What is positioning?

Positioning is the place a product occupies in the customer’s mind relative to alternatives — the answer to “what category is this in, why is this the best at it, and who is it for?” April Dunford’s “Obviously Awesome” framework reframes positioning as the act of choosing the market context that makes a product’s strengths obvious and defensible.

Five components of positioning

  1. Competitive alternatives: what customers would do without the product (often a different category, not a direct competitor).
  2. Unique attributes: features and capabilities the product has that alternatives lack.
  3. Value (benefits): the customer outcomes those attributes enable.
  4. Target market: the segment that values those benefits most.
  5. Market category: the frame of reference that makes the product’s benefits obvious.
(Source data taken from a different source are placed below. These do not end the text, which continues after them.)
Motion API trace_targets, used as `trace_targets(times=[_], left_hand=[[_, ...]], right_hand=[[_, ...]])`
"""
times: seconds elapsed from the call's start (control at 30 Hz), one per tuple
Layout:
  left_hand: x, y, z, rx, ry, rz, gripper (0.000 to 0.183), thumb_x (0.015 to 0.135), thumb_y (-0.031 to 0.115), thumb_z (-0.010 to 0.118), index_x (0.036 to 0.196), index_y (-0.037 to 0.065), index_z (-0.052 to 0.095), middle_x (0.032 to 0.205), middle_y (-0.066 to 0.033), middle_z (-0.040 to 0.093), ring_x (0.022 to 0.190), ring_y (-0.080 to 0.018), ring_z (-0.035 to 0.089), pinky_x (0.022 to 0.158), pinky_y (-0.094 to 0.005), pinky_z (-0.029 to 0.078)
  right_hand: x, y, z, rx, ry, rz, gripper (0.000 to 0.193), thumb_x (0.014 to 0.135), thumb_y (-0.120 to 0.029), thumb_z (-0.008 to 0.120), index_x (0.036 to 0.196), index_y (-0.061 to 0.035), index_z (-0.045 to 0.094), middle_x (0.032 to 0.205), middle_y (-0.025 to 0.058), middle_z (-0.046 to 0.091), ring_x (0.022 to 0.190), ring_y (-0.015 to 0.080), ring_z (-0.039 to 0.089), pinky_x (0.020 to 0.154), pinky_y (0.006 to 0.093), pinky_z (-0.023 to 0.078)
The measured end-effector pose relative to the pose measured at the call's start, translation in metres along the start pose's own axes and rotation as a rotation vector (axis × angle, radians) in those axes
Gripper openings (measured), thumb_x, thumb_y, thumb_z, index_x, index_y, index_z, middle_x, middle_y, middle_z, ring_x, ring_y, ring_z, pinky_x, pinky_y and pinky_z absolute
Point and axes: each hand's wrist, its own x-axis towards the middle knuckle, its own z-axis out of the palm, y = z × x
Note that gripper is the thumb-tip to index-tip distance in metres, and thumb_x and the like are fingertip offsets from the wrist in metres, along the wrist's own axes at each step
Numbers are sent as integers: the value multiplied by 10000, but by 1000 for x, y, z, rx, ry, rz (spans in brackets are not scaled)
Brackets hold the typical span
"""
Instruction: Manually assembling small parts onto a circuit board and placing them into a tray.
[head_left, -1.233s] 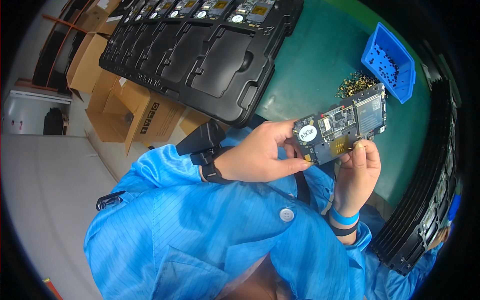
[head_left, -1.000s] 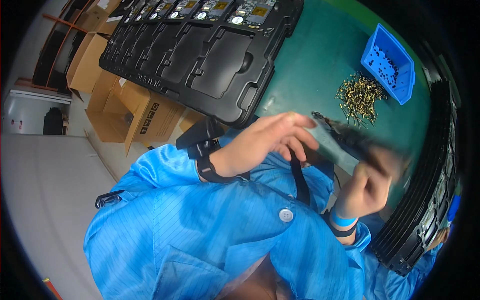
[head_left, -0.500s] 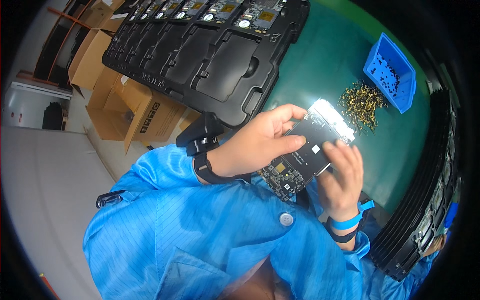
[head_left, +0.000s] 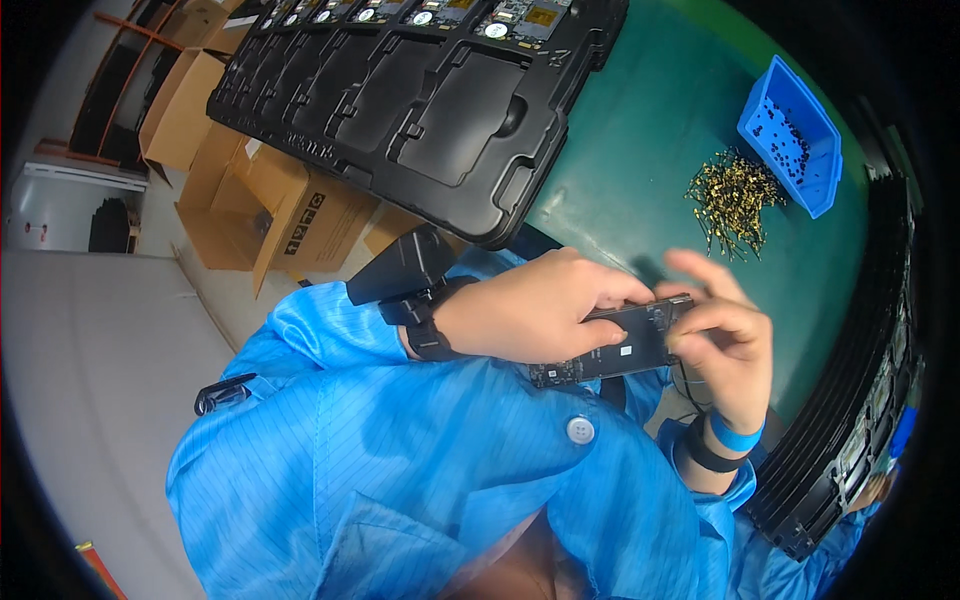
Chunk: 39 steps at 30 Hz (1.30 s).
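Note:
My left hand [head_left: 535, 305] grips a dark circuit board [head_left: 622, 337] by its far edge, thumb across its face. The board is tilted, with a small white square label on its black area and bare components at its lower left end. At the board's right end, my right hand [head_left: 735, 345] pinches with thumb and a finger, while another finger is raised and blurred. Whether a small part also sits in that pinch is hidden. Beyond my hands, a pile of small gold and black cable-like pieces [head_left: 735, 200] lies on the green mat [head_left: 620, 190].
A black moulded tray [head_left: 540, 160] at the far left carries several circuit boards [head_left: 520, 22] in its far pockets. A blue bin [head_left: 822, 185] with small dark parts stands far right. Black trays [head_left: 835, 430] are stacked at right. Cardboard boxes [head_left: 325, 225] sit on the floor at left.
The board has been tilted so its face looks flatter and the glare is gone. My right hand has moved from the board's lower right side to its right end, with one finger lifting.

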Motion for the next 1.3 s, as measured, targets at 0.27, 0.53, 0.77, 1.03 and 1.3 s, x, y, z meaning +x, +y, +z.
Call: trace_targets(times=[0.27,0.53,0.77,1.03,1.3], left_hand=[[-4,-16,-5,-991,-94,-28,534,847,209,511,1257,-40,276,1173,-170,488,1055,-199,505,881,-317,409],[-1,-13,16,-499,343,322,378,858,185,535,1166,-10,439,1063,-74,543,965,-124,506,841,-263,400],[0,-1,2,-634,804,342,201,870,138,512,1014,-3,507,913,-31,575,847,-61,519,727,-224,442],[3,-3,12,-291,258,71,176,851,115,532,988,8,506,847,-20,572,772,-58,525,679,-220,441],[5,-4,18,-162,247,117,152,857,140,523,937,12,508,782,-46,576,720,-86,542,635,-240,438]], right_hand=[[-11,7,-4,109,237,41,44,727,-5,628,762,-3,602,769,54,589,701,113,534,634,229,410],[-5,29,40,523,588,-9,76,800,-42,591,868,-16,567,798,19,570,738,75,506,682,206,393],[-5,24,36,274,374,-76,77,753,-75,629,789,-24,585,1231,159,444,1040,239,492,851,329,406],[7,2,17,92,422,-138,58,762,-64,605,771,-15,575,1040,109,541,936,173,508,817,289,390],[19,1,19,150,231,-88,33,754,1,598,785,-9,592,975,75,555,879,133,498,781,250,381]])
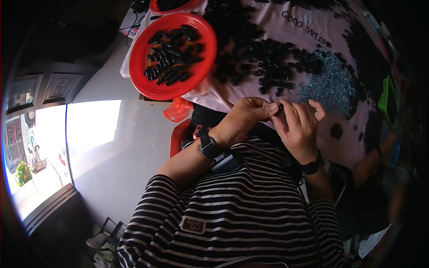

Positioning vs. related concepts

  • Positioning vs. messaging: positioning is the strategy; messaging is its tactical expression in copy, sales decks and ads.
  • Positioning vs. branding: branding is who the company is at large; positioning is what the product is in a specific market.
  • Positioning vs. value proposition: value proposition is the why-buy-us; positioning is the broader market context that frames the value proposition.

When to re-position

Re-positioning is required when sales cycles lengthen unexpectedly, deals lose to “do nothing” rather than competitors, or the product is winning the wrong customers (high churn, low LTV). The fix is usually choosing a different market category or target segment — not adding features.

Positioning across the diffusion curve

Effective positioning evolves by segment. Early adopters respond to vision and category-creation positioning (“the first X”); the late majority responds to leadership and category-consolidation positioning (“the standard X”). The same product needs different positioning at different stages of the curve.

Do: write down positioning in one page using Dunford’s five components; refresh quarterly as the market evolves.
Don’t: position by default to the category your product was first built for if the data shows a different segment is the actual buyer — re-position to where the value lands.